Temporal variation in positive and negative interactions between marsh herbivores mediated by changes in plant traits

Alejandro D. Canepuccia1,*, Daniela Alemany1, Esteban Espinosa Vidal2, M. Fernanda Alvarez3, Oscar O. Iribarne1

1Laboratorio de Ecología, Instituto De Investigaciones Marinas y Costeras (IIMYC), FCEYN, UNMDP-CONICET, CC1260, 7600 Mar del Plata, Argentina
2Center for Strategic Technologies of the Northeastern Region (CETENE), Cidade Universitária, Recife 50740-545, Pernambuco State, Brazil
3Instituto de Limnología ‘Raúl A. Ringuelet’ (ILPLA, CONICET), Universidad Nacional de La Plata, 1900 La Plata, Argentina
*Corresponding author:

ABSTRACT: Studies on bidirectional benefactor-beneficiary interactions between organisms have generally neglected the importance of this feedback in trophic levels other than plants.
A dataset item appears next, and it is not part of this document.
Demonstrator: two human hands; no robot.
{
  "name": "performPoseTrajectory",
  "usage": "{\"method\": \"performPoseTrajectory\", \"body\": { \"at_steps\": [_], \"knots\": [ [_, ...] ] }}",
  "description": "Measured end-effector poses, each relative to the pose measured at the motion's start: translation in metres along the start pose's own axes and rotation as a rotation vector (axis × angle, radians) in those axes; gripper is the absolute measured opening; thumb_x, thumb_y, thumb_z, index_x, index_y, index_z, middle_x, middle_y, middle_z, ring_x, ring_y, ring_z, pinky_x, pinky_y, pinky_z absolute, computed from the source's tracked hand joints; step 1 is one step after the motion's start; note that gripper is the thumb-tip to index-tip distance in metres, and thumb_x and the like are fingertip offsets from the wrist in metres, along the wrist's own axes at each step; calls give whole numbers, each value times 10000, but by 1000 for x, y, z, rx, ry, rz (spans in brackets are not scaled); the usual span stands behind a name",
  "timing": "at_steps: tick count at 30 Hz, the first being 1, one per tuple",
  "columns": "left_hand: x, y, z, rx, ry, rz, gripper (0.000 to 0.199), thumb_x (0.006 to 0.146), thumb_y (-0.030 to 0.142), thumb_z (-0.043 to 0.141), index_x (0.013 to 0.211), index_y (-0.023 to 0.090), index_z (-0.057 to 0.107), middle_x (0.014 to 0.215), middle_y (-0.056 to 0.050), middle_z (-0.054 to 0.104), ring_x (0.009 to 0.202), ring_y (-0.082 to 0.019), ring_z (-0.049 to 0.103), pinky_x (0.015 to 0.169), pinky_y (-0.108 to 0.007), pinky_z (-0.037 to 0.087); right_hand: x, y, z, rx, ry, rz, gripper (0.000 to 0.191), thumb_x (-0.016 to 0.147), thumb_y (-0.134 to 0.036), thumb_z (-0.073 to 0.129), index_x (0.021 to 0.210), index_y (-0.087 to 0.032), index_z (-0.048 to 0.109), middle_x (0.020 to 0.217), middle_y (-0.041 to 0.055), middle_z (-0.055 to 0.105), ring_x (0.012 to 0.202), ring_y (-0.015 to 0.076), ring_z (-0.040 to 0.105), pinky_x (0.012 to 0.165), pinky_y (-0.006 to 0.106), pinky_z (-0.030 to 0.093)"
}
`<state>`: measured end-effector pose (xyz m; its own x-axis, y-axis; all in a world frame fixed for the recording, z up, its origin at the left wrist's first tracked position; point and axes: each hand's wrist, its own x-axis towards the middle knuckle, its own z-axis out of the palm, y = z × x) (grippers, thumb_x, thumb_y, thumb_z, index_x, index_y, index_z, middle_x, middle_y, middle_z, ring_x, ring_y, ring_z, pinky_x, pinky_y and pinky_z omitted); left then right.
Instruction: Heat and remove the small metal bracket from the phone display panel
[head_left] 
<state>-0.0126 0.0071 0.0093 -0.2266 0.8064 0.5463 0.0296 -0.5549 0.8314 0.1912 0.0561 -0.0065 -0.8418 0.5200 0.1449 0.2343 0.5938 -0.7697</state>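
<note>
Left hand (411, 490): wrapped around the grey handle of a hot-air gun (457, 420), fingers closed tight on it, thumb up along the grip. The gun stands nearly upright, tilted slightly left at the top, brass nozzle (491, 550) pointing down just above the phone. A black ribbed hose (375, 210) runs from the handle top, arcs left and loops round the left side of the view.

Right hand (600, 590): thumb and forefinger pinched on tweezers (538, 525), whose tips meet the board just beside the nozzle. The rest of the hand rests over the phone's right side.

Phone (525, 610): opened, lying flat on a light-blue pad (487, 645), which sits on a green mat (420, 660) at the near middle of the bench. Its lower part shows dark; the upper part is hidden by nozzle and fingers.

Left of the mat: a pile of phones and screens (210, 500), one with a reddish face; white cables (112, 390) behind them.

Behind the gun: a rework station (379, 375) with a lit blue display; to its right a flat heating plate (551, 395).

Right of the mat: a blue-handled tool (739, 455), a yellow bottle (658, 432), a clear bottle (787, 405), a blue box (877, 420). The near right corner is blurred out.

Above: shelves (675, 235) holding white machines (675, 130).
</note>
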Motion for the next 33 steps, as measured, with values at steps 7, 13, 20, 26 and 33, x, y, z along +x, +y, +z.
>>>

The burrowing crab Neohelice granulata aids the development of larvae of the stem-boring moth Haimbachia sp. nov. within the stems of Spartina alterniflora. In our research, we evaluated whether the stem-boring moth subsequently influences crab feeding on these marsh plants. Surveys and experiments in a tidal marsh of the SW Atlantic coast (36°22’S) showed that at the beginning of the stem-boring moth attack there was no difference in crab herbivory between plants with or without larvae of the stem-boring moth. However, after 3.5 mo, crabs foraged more on plants without larvae than on those with larvae. Plant tissue analyses showed a decrease in leaf tissue carbon concentrations in plants with larvae. This change in the nutritional quality of leaves, caused by construction of the stem-boring moth galleries, could explain the segregation in plant use between both herbivores. Unlike an allelochemical response, the non-specificity of the induced nutritional change could impair a wide variety of herbivores regardless of their feeding modes or taxonomic proximity. These effects could propagate bottom-up through the food-web, leading to more diffuse interspecific effects. Thus, here we show how the benefactor-beneficiary feedback between herbivores can be important for the maintenance of species coexistence and the functioning of communities.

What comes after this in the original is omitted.